# Work task
From the records below, take each line where the string "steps" shows up and copy it.

##### Task input #####

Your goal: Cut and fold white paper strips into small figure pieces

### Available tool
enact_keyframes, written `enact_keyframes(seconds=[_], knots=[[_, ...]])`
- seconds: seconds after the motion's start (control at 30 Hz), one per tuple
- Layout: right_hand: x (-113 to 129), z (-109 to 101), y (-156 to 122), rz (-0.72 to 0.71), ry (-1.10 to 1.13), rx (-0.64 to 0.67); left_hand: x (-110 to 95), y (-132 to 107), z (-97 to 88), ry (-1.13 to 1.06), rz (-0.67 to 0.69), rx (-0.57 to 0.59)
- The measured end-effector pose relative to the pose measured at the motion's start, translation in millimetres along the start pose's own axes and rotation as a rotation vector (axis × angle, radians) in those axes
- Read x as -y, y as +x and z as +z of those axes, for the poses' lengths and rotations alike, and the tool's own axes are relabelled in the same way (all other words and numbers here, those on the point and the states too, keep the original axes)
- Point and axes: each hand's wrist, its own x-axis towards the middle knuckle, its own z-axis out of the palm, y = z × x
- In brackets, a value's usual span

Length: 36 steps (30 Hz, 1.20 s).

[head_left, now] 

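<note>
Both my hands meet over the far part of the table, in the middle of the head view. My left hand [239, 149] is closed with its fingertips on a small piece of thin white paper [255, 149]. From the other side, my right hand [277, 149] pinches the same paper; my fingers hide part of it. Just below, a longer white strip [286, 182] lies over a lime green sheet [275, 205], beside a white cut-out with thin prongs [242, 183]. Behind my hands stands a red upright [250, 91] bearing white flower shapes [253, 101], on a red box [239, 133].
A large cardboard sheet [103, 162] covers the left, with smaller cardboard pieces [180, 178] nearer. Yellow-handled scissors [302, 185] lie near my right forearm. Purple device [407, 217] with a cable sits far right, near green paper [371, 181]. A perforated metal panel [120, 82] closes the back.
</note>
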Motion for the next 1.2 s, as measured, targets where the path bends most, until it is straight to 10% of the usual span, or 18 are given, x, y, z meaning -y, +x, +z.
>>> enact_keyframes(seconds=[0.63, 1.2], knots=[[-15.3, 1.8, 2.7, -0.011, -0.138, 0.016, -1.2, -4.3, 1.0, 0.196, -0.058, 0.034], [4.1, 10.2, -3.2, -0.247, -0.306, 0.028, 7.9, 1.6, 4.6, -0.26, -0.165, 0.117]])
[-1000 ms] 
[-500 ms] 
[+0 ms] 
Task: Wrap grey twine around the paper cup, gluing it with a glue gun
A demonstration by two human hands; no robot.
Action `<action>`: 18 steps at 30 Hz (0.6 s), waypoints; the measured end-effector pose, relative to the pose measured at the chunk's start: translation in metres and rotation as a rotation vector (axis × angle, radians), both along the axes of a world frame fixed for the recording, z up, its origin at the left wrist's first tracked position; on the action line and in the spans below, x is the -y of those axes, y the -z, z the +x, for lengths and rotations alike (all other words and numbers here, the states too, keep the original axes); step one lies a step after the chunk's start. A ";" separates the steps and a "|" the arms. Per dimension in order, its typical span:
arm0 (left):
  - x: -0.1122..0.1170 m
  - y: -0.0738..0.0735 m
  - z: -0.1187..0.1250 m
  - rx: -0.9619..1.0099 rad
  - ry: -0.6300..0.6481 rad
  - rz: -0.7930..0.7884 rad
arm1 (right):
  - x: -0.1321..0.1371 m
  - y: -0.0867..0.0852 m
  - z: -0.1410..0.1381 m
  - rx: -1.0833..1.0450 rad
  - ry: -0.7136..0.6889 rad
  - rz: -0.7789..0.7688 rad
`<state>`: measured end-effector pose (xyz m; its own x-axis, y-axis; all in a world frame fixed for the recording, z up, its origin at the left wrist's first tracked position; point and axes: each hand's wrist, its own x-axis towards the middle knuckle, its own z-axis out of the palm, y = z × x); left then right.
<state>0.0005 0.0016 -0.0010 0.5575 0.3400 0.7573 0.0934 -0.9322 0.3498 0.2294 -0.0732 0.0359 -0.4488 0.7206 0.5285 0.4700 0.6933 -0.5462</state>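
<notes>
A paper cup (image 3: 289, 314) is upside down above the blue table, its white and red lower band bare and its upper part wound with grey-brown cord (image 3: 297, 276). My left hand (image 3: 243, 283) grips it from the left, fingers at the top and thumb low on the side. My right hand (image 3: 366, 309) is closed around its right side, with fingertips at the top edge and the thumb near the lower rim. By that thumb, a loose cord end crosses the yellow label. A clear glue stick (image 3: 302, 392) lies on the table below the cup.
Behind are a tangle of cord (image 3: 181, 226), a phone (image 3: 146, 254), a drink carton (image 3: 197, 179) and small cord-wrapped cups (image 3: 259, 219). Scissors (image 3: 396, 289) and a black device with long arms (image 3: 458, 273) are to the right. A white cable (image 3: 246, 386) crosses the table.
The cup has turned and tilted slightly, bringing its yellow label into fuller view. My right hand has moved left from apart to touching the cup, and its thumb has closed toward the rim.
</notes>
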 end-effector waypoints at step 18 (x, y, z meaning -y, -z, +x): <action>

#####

# Response to the task
Length: 36 steps (30 Hz, 1.20 s).
Action `<action>`: 18 steps at 30 Hz (0.6 s), waypoints; the measured end-effector pose, relative to the pose measured at the chunk's start: translation in metres and rotation as a rotation vector (axis × angle, radians), both along the axes of a world frame fixed for the recording, z up, its origin at the left wrist's first tracked position; on the action line and in the spans below, x is the -y of those axes, y the -z, z the +x, for lengths and rotations alike (all other words and numbers here, the states too, keep the original axes); step one lies a step after the chunk's start. A ";" separates the steps and a "|" the arms. Per dimension in order, its typical span:

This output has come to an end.